*** Exercise data

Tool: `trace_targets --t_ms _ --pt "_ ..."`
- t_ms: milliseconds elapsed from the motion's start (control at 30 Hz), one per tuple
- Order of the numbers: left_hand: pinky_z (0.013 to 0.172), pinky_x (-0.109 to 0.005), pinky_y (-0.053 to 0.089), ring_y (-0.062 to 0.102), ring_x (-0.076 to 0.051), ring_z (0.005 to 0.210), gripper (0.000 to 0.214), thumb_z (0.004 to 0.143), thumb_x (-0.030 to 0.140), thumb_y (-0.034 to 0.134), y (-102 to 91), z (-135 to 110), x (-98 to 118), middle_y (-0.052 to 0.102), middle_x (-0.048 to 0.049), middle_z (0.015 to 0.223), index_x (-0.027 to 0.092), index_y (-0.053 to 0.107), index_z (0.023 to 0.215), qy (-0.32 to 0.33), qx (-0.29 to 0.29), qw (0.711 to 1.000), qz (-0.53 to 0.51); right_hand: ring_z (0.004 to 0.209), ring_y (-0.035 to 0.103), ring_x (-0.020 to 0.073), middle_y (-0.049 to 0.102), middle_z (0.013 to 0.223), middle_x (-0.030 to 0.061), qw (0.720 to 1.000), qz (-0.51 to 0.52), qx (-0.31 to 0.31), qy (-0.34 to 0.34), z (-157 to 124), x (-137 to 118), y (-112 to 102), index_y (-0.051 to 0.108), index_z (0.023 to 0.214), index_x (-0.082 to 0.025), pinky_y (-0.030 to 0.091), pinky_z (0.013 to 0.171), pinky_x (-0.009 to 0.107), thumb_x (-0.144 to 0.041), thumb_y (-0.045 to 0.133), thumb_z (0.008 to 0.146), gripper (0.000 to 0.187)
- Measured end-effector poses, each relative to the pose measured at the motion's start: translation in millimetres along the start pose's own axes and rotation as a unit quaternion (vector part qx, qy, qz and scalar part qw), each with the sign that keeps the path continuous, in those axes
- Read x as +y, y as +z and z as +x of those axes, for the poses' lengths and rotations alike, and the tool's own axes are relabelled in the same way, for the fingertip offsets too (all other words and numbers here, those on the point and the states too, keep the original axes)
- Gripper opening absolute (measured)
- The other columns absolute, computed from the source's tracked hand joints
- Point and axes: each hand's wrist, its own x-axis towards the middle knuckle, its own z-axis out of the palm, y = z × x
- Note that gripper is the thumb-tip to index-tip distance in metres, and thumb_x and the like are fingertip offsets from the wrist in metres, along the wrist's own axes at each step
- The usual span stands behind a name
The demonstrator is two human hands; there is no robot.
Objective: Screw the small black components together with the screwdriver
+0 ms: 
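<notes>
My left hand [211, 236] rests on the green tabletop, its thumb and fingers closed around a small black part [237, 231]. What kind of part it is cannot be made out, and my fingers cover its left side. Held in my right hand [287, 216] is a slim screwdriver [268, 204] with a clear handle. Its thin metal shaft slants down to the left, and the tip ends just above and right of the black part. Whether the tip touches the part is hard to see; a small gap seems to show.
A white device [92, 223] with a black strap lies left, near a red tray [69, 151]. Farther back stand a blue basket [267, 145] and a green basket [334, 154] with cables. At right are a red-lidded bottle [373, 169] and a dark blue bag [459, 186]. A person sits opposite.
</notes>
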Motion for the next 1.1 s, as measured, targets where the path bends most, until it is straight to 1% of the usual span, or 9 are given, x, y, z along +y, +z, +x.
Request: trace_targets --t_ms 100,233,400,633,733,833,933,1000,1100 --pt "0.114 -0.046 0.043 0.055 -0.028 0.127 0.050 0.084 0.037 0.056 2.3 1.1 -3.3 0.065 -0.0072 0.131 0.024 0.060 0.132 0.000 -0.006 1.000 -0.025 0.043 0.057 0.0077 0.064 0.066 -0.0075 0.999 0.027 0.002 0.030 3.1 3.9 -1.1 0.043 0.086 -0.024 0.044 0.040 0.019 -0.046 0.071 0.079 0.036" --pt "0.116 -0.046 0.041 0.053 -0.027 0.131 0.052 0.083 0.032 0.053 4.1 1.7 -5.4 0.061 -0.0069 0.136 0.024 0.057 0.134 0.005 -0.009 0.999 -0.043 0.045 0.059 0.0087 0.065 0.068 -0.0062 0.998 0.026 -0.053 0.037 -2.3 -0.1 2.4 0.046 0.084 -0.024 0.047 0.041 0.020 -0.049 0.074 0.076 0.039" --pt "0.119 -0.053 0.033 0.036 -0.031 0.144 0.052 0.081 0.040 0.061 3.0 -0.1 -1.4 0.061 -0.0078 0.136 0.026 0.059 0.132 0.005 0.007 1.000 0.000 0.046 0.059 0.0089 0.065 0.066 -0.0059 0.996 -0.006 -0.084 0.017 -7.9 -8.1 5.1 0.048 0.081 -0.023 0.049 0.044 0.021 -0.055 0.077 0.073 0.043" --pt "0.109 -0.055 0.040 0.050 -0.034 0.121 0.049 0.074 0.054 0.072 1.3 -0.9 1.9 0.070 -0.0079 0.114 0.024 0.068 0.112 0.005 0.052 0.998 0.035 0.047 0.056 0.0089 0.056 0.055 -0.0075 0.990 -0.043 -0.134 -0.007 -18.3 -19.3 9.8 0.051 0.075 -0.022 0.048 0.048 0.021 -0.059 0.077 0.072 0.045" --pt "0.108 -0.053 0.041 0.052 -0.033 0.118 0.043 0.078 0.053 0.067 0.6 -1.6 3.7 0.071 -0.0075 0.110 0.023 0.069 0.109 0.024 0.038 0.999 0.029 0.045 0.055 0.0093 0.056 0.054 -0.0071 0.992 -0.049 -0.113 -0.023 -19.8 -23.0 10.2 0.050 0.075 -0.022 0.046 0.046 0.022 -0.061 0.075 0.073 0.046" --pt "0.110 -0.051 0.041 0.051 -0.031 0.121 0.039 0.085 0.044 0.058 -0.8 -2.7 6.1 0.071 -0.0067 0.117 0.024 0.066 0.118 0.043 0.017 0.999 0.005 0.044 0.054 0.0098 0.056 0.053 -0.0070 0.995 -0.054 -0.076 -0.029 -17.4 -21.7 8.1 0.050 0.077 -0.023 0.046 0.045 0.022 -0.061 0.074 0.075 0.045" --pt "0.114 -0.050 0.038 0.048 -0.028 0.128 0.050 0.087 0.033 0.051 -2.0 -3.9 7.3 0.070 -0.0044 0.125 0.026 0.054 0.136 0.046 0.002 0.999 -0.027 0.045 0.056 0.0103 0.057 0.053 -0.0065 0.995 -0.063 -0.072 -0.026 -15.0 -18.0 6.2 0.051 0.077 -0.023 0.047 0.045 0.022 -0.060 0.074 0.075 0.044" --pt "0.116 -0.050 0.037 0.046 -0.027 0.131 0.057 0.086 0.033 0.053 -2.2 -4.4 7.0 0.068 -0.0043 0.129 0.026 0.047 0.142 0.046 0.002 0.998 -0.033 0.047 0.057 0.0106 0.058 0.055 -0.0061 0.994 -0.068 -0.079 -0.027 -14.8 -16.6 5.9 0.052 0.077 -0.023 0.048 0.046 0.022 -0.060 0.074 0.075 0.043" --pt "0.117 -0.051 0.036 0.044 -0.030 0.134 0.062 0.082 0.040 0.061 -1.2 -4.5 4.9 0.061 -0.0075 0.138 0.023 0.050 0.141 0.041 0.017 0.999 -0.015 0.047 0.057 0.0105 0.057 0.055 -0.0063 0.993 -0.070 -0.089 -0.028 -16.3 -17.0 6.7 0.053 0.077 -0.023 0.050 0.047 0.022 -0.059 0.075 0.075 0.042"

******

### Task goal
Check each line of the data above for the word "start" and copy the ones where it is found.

### Completed exercise
- t_ms: milliseconds elapsed from the motion's start (control at 30 Hz), one per tuple
- Measured end-effector poses, each relative to the pose measured at the motion's start: translation in millimetres along the start pose's own axes and rotation as a unit quaternion (vector part qx, qy, qz and scalar part qw), each with the sign that keeps the path continuous, in those axes

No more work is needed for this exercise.